> _TASK STATEMENT_: Take from the material every line that contains the word "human".
☆ ☆ ☆ ☆ ☆
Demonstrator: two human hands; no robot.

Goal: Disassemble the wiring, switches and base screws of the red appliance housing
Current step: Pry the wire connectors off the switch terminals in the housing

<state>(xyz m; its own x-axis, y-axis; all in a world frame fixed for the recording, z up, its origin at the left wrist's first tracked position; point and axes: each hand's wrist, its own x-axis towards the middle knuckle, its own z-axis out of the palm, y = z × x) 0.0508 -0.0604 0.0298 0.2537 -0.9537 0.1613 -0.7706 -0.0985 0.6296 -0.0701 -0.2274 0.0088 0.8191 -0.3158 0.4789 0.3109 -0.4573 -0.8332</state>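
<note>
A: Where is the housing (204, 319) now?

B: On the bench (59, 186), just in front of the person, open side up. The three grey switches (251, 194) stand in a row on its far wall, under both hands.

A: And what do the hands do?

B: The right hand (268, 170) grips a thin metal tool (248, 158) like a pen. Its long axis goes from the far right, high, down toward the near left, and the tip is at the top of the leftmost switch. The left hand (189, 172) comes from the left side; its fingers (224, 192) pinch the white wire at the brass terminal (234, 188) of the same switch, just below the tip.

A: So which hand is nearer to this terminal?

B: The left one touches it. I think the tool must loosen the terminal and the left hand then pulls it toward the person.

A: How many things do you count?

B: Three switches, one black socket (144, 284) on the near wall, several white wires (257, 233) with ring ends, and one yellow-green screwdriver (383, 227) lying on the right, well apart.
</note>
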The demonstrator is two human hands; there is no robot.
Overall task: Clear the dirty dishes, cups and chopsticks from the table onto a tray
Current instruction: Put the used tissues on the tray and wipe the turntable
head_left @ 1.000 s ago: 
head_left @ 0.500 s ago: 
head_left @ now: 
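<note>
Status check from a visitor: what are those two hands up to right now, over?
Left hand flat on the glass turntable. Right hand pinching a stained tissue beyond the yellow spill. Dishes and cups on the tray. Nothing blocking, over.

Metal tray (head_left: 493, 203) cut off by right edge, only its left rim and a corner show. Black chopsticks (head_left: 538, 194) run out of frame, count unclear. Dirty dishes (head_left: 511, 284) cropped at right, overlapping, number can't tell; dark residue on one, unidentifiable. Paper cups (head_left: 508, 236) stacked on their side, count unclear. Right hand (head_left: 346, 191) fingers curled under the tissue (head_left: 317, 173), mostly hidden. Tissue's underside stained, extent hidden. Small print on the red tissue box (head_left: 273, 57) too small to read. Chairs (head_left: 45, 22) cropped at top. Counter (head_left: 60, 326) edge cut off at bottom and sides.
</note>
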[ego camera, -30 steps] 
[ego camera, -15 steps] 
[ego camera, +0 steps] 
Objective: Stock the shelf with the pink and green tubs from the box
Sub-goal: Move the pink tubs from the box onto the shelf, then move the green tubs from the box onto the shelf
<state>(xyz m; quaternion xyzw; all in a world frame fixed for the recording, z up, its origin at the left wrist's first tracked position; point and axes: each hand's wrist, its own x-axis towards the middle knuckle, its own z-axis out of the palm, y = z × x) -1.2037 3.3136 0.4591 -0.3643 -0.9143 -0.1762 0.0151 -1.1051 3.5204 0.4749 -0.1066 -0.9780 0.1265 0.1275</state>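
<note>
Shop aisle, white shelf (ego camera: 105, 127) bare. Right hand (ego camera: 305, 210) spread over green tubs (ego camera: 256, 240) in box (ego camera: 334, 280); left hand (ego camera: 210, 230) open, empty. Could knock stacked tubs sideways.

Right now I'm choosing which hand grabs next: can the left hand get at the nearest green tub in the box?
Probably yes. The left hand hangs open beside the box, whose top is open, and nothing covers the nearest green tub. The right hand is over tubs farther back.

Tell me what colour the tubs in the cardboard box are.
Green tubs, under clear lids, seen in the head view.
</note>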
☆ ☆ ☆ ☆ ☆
> _COMPLETED EXERCISE_:
Demonstrator: two human hands; no robot.
The demonstrator is two human hands; there is no robot.

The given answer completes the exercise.